* [Your objective]:
Could you write out the listing below exactly as it stands, leaving out the pictures?

* [Exercise data]:

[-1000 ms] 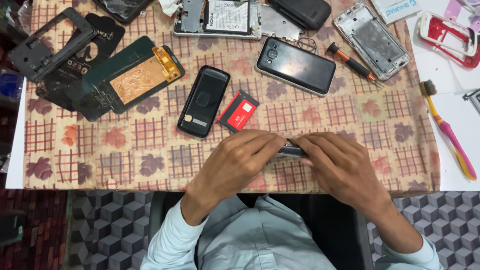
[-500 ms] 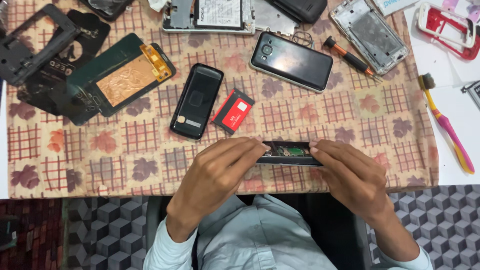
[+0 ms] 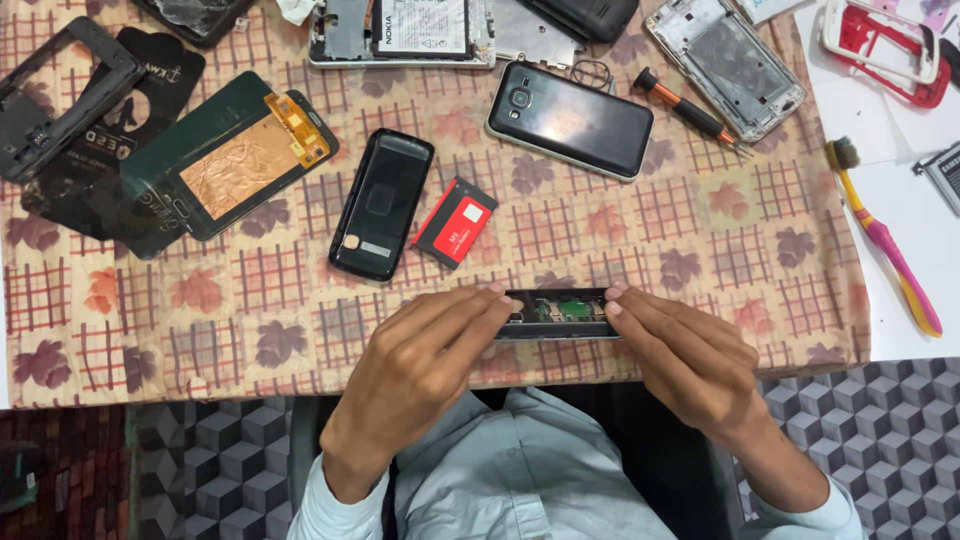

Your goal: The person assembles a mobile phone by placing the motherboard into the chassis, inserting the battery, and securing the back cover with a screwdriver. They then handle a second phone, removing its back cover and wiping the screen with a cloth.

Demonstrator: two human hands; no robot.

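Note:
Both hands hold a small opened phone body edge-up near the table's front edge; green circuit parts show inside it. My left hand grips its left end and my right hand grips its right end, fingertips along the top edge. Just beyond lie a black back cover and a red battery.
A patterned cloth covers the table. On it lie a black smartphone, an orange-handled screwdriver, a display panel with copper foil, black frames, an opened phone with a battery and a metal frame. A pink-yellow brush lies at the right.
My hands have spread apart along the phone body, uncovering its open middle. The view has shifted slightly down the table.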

* [The answer]:
[-1000 ms] 
[-500 ms] 
[+0 ms] 

Your goal: The person assembles a mobile phone by placing the motherboard into the chassis, inserting the battery, and securing the back cover with a screwdriver. They then handle a second phone, removing its back cover and wiping the screen with a cloth.

Demonstrator: two human hands; no robot.

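Note:
Both hands hold a small opened phone body edge-up near the table's front edge; green circuit parts show inside it. My left hand grips its left end and my right hand grips its right end, fingertips along the top edge. Just beyond lie a black back cover and a red battery.
A patterned cloth covers the table. On it lie a black smartphone, an orange-handled screwdriver, a display panel with copper foil, black frames, an opened phone with a battery and a metal frame. A pink-yellow brush lies at the right.
My hands have spread apart along the phone body, uncovering its open middle. The view has shifted slightly down the table.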

The exercise is complete.